Um dia acordei com o espírito de Pitágoras
e a fome de um poeta sem inspiração —
abri a geladeira como quem consulta os astros,
e vi ali, reluzente, o tomate.
Vermelho como um pecado bem cometido,
suado de frio,
cheio de dignidade vegetal.
E pensei:
— Por que não, hoje, um toque de ousadia?
Misturei-o à salada de frutas.
Sim, damas e cavalheiros,
junto da manga safada, da banana filosófica,
e dos morangos que já flertavam entre si,
lá estava ele,
o tomate.
Tímido, mas presente.
Confesso: senti-me uma alquimista do absurdo,
uma revolucionária da culinária tropical.
Era como misturar sonetos com samba,
Nietzsche com novela das oito,
ou colocar meias em gatos —
inútil, mas esteticamente intrigante.
Na primeira colherada,
minhas papilas gustativas entraram em colóquio:
— O que é isso?
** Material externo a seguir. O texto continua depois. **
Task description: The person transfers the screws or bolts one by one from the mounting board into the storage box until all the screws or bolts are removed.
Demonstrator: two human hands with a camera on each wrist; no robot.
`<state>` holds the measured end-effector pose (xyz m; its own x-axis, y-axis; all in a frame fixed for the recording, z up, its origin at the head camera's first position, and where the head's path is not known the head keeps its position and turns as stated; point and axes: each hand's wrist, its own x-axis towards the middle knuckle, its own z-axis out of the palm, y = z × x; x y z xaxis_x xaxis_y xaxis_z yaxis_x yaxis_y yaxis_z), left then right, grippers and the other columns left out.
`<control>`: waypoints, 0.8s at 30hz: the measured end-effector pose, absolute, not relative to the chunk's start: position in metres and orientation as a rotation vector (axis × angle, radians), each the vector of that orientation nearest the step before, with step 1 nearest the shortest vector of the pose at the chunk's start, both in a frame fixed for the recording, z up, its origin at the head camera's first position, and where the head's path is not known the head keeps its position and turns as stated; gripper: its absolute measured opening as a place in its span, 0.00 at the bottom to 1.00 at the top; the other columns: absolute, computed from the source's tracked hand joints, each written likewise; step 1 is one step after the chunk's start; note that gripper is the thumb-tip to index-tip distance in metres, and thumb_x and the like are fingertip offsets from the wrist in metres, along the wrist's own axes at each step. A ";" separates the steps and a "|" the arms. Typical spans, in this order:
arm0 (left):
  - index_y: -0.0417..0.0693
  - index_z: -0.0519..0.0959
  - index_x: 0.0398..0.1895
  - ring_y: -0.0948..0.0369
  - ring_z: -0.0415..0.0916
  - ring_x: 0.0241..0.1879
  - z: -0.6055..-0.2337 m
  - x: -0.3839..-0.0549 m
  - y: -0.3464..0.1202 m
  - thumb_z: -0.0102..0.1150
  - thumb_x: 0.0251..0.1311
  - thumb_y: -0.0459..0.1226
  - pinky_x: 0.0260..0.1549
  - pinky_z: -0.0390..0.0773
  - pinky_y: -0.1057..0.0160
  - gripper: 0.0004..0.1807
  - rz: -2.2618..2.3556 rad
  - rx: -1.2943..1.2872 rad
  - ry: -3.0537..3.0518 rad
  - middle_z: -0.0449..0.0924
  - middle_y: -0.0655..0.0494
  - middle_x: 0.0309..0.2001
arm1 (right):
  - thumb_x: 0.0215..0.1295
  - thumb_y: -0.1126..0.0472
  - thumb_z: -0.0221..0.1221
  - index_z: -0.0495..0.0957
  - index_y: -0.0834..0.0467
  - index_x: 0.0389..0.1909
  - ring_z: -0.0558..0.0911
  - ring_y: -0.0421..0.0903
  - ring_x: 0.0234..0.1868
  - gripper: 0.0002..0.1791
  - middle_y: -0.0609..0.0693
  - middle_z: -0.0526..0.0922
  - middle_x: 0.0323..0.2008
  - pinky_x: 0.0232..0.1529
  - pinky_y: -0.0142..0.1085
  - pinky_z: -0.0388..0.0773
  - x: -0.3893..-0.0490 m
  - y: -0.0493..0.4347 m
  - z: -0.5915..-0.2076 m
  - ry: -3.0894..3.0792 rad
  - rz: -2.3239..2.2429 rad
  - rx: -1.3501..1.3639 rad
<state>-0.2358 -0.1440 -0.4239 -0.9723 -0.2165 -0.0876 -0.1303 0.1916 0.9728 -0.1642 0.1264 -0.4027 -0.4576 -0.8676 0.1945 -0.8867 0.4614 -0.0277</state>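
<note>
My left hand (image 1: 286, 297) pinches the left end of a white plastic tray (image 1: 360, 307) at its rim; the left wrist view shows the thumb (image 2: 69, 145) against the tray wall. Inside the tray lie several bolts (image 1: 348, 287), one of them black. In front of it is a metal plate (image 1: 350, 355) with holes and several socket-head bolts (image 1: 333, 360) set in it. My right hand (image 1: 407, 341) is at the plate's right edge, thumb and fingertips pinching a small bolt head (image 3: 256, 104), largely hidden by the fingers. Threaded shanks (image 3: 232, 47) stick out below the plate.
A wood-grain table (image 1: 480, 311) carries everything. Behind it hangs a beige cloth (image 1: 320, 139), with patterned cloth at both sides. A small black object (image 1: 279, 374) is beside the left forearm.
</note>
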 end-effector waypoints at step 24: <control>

Uma festa? Uma cilada?
E o abacaxi, sempre ácido e sincero,
sussurrou:
— Isso aqui tá errado, colega.
Então percebi.
A inteligência me levou até o tomate,
mas a sabedoria…
ah, essa estava de férias em algum boteco filosófico,
tomando chá com Sócrates
e rindo da minha ousadia.
Aprendi, entre caretas e colheradas amargas,
que saber as coisas é só o começo.
Até o Google sabe.
Mas ter tato pra vida,
pra saber onde usar cada verdade,
isso, minha filha,
é fruta rara no mercado do existir.
Desde então, cozinho com cautela,
faço salada com diplomacia,
e só misturo tomates com o que eles realmente amam:
um fio de azeite,
um olhar de aprovação,
e jamais —
jamais! —
com pedaços de kiwi.
E se um dia a dúvida bater,
pergunto à minha alma:
— Isso aqui combina com aquilo ali,
ou estou prestes a criar um tratado filosófico
que ninguém quer provar?
Fim da história?
Não.
Fim do almoço.
Mas com moral de sobremesa:
Saber é ir ao mercado.
Entender a vida…
é saber o que diabos fazer com o carrinho cheio.